• _What is needed_
The required output is an exact copy of the lines from the one containing "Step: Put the" through the end of the entries below, with pictures removed.

• _Extracted material_

====

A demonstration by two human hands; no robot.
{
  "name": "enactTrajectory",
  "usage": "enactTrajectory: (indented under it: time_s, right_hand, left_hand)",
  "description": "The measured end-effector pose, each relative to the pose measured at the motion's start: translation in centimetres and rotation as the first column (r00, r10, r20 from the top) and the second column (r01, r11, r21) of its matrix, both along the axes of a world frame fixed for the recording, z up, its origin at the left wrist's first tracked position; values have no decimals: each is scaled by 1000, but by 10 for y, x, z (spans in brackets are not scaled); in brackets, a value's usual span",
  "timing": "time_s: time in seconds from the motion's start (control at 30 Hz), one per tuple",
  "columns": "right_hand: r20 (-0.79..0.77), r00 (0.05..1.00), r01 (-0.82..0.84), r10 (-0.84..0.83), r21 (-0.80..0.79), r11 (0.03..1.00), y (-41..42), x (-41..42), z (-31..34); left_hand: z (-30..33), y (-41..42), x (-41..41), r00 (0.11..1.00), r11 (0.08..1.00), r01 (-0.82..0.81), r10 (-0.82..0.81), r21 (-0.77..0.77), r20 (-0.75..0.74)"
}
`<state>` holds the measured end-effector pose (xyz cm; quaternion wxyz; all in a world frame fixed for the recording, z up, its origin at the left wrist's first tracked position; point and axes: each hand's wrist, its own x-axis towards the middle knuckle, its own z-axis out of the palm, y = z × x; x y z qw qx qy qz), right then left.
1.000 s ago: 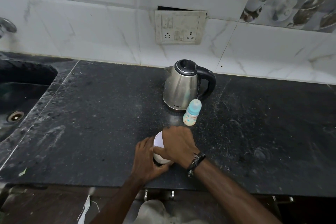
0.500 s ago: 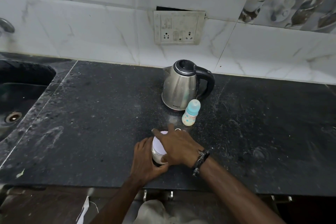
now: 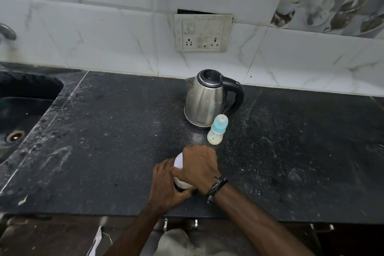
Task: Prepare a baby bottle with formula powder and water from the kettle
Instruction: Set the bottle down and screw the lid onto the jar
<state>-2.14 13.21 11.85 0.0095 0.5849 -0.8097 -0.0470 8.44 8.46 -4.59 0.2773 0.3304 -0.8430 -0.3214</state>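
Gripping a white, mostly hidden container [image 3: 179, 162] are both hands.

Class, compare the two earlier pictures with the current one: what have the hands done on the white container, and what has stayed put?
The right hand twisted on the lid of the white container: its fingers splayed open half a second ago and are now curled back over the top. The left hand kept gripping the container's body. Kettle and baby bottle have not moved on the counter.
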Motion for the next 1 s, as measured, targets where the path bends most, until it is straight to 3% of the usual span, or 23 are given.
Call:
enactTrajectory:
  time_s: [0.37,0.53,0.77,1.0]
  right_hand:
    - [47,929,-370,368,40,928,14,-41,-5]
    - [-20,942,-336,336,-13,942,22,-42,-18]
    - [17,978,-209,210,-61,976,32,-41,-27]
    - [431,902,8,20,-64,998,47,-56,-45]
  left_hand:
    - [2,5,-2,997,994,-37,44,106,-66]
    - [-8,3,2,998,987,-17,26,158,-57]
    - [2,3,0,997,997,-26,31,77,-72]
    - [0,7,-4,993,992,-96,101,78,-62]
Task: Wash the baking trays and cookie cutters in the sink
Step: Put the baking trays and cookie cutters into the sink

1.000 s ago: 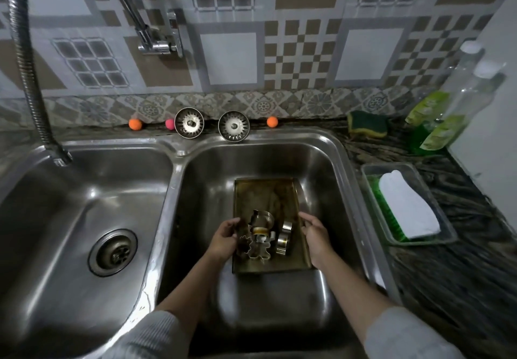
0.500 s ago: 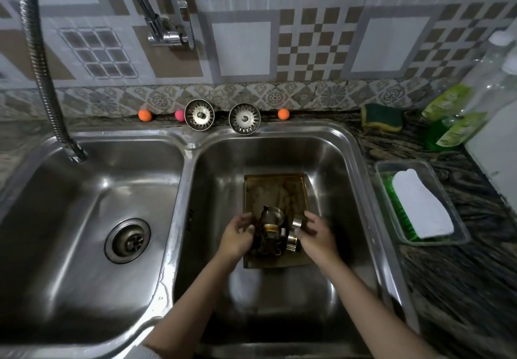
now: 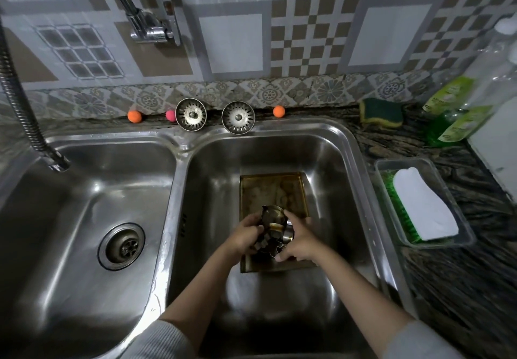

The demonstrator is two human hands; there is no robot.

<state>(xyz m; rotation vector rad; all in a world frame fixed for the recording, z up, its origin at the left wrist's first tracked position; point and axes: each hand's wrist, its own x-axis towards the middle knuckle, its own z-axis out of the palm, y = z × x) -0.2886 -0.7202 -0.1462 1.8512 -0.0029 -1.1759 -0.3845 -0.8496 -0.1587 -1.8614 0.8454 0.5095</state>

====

• _Answer below_
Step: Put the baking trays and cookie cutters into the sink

1.000 s ago: 
0.500 s ago: 
now: 

The demonstrator is two human hands; there is no robot.

<state>(xyz m; rotation vector rad; all in a world frame fixed for the recording, z up, its origin at the left wrist's first tracked position; point and axes: each hand's wrist, its own x-axis towards the middle knuckle, its own z-axis out of the palm, y = z × x) -0.2886 -0.7202 -0.1462 1.8512 -0.0029 -1.1759 -0.3845 -0.8496 -0.1587 -1.8614 0.8454 0.5095</state>

No additional output will be generated.